Vivendi shareholders have approved the separation of its pay-TV company Canal+.
More than 97.5 per cent of votes agreed the separation of Canal+ should proceed at yesterday’s Combined General Shareholders Meeting of Vivendi, said the company.
A quorum of 71.96 per cent of shareholders were either present or represented at the meeting, which also approved the separation of Havas and Louis Hachette Group. Totalling 97.57 per cent, the number of votes passed the two-thirds majority threshold required under French law for partial demergers. Canal+ will now be listed separately, with shares traded on the London Stock Exchange as well as the Euronext bourses in Paris and Amsterdam.
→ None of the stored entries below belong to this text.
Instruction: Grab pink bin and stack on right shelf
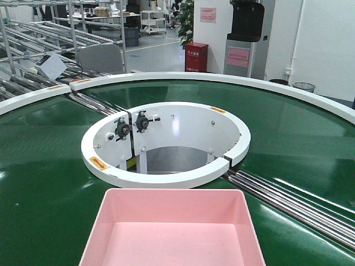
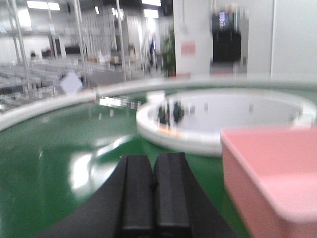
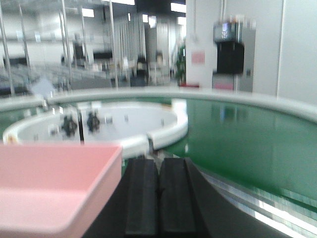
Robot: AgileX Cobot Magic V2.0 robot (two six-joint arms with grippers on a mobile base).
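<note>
Pink bin (image 1: pixel 172 244) sits on the green conveyor belt (image 1: pixel 44 183), at the near edge of the front view, just in front of the white ring (image 1: pixel 166 178). Left gripper (image 2: pixel 153 191) and right gripper (image 3: pixel 158 193) are both pinched closed on nothing, one on either side of it.

A bright factory hall with white walls (image 1: pixel 327 39) and a pale glossy floor (image 1: pixel 161 55) holds metal racks (image 1: pixel 33 33) on the left, a red cabinet (image 1: pixel 196 57) near a potted plant (image 1: pixel 186 19), a black-topped dispenser (image 1: pixel 246 27), a pink notice (image 1: pixel 208 15), a waste bin (image 1: pixel 303 87) and strip lights (image 2: pixel 39 5) overhead.
</note>
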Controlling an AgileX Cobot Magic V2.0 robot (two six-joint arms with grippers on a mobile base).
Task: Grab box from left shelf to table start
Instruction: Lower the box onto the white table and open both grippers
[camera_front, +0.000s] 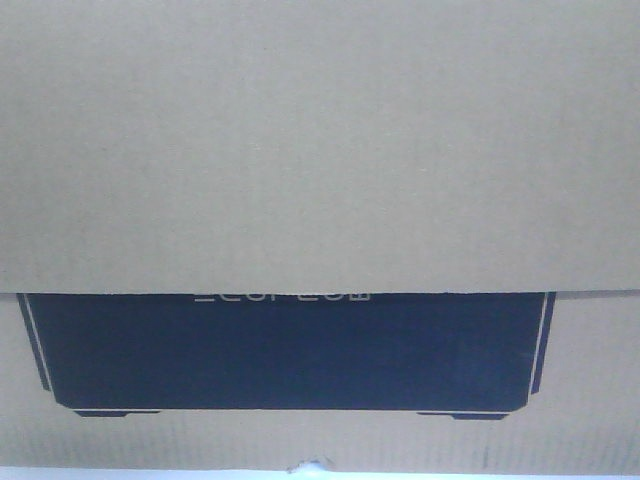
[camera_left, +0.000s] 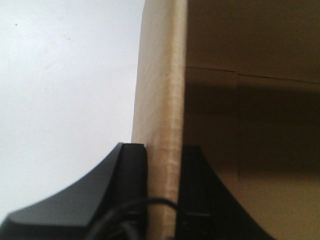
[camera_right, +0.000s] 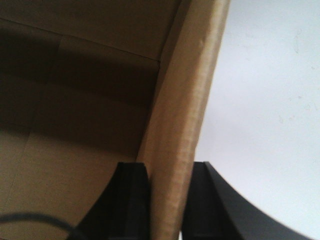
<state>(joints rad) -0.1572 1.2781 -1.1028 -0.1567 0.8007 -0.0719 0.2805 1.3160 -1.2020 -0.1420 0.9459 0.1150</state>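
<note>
The box (camera_front: 320, 140) fills the front view, a brown cardboard flap above its black printed panel (camera_front: 285, 350) with pale lettering. In the left wrist view my left gripper (camera_left: 164, 150) is shut on the box's upright left wall (camera_left: 160, 100), one black finger outside, one inside. In the right wrist view my right gripper (camera_right: 167, 170) is shut on the box's right wall (camera_right: 185, 100) the same way. The box's brown inside (camera_right: 75, 100) shows between the walls. The left shelf is out of view.
A plain white surface (camera_left: 65, 90) lies outside the box on the left, and a white surface (camera_right: 270, 100) likewise on the right. A thin pale strip (camera_front: 320, 474) runs under the box's lower edge in the front view.
</note>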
Yannick Bolloré, chairman of the Vivendi shareholders’ meeting, commented, “We are delighted with the very high adoption rate of our spin-off project. This undisputable result confirms the strong support of our shareholders for this transformative transaction. We are convinced that this new chapter for Canal+, Havas and Louis Hachette Group will be very promising and create value for all stakeholders.”
The first listing of the shares will take place on December 16th with settlement-delivery of Canal+, Havas NV and Louis Hachette Group to entitled Vivendi shareholders taking place on December 18th. December 13th is the last day for investors wishing to acquire Vivendi shares as part of this spin-off, said the company.